→ **DIRECTIONS**:
Where the data below has the string "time", return the whole line.

____________

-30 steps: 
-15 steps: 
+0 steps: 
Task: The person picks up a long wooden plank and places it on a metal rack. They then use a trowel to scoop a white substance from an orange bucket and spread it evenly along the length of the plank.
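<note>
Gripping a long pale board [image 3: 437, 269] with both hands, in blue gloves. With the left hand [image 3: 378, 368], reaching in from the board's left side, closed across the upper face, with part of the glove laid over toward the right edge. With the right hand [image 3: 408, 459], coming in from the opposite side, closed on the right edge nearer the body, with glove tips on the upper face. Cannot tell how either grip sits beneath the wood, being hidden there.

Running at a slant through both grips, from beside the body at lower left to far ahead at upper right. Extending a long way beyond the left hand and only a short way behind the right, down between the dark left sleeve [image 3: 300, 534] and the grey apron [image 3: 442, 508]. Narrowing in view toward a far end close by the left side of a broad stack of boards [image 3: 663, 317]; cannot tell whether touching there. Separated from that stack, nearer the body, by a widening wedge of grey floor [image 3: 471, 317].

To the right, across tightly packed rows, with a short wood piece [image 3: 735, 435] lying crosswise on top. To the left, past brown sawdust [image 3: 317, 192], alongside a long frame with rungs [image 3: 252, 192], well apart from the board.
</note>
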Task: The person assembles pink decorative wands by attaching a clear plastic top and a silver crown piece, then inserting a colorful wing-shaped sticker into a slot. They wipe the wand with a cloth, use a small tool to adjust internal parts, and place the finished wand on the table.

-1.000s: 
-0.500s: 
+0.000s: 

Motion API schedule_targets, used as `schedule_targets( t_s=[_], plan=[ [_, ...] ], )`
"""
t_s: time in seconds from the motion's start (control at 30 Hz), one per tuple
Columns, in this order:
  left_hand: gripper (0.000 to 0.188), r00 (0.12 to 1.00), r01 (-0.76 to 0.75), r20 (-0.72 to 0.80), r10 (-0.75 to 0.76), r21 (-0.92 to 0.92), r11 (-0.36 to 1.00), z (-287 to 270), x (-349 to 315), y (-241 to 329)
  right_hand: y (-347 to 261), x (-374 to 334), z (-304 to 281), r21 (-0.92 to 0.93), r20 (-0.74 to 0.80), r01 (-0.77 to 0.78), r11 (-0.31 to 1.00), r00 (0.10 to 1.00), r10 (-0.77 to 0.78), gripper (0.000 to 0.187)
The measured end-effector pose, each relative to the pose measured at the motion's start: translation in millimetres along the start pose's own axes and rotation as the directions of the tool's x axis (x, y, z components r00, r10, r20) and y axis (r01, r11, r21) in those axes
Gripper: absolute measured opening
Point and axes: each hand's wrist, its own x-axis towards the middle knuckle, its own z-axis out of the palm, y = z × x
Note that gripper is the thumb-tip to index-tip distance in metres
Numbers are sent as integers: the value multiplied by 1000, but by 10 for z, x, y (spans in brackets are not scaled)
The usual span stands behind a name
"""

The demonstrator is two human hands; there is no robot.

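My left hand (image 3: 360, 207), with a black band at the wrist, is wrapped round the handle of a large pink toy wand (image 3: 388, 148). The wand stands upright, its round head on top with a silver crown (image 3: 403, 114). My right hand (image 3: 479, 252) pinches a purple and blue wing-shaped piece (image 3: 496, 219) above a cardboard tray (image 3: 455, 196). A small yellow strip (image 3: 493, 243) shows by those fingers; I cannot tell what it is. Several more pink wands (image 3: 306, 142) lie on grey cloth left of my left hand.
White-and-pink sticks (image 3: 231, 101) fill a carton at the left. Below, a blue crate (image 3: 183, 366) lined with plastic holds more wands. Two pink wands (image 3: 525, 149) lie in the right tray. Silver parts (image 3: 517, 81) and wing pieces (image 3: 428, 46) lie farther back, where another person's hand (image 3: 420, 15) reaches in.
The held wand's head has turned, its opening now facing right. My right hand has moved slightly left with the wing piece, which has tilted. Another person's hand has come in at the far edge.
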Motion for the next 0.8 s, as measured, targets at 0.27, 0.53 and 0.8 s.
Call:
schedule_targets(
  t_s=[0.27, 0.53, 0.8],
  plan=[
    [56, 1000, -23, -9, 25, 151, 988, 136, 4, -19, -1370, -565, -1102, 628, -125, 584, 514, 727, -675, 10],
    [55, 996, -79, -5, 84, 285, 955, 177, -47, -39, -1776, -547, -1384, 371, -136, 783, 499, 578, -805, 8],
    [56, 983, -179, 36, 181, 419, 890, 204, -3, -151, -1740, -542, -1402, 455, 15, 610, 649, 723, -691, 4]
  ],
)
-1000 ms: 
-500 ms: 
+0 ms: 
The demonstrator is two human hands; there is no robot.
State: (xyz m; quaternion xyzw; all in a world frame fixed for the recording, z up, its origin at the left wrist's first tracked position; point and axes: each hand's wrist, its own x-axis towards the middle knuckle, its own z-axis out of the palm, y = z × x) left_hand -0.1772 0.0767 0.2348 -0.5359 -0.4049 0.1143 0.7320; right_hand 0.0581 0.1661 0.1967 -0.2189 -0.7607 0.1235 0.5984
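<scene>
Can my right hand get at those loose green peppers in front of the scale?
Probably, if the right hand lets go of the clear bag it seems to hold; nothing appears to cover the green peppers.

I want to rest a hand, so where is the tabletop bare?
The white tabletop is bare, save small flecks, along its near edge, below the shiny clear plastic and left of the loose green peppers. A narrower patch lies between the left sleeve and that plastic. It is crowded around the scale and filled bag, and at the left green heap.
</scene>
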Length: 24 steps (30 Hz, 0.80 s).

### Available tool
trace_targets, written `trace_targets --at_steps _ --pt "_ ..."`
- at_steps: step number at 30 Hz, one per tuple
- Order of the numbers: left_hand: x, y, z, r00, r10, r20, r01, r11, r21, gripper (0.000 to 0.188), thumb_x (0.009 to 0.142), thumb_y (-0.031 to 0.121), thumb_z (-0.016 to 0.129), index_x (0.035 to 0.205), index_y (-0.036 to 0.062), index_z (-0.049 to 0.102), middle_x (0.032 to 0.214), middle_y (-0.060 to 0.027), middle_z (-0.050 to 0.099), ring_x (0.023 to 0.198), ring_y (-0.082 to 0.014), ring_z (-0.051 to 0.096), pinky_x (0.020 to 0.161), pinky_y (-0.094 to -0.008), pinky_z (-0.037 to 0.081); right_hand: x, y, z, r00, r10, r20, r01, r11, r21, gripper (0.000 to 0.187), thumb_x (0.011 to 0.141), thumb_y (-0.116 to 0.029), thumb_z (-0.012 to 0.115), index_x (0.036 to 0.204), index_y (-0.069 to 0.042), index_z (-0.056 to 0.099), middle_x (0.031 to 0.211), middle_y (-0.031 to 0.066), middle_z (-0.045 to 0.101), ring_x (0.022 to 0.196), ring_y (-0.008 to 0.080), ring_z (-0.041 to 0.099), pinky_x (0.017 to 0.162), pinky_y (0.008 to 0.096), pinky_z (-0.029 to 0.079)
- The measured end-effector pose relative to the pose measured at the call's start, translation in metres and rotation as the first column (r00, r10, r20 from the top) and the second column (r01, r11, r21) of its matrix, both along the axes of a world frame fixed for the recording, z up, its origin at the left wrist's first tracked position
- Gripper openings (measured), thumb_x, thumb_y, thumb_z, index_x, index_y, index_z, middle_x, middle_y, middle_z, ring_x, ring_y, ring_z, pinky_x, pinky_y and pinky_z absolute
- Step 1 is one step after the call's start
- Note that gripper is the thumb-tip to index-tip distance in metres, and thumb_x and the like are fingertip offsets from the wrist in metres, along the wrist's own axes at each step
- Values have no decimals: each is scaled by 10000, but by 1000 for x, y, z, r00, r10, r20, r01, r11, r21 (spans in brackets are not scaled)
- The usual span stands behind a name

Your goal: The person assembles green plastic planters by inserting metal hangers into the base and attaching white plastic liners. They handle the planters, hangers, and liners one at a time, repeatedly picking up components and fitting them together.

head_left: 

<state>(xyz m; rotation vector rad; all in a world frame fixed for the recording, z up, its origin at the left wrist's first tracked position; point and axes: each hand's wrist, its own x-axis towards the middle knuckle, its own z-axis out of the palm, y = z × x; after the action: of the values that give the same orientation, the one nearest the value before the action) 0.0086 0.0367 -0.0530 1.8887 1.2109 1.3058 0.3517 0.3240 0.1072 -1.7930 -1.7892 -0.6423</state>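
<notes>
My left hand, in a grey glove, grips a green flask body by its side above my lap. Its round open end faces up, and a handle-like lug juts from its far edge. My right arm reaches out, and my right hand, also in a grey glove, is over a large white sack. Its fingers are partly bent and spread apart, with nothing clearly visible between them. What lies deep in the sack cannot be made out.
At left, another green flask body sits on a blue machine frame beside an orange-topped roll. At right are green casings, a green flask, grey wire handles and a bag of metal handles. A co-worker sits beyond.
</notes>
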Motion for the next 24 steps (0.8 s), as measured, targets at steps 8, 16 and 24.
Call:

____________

→ **FINISHED TASK**:
t_s: time in seconds from the motion's start (control at 30 Hz), one per tuple
Your goal: The person assembles green plastic planters by inserting metal hangers into the base and attaching white plastic liners. They handle the planters, hangers, and liners one at a time, repeatedly picking up components and fitting them together.

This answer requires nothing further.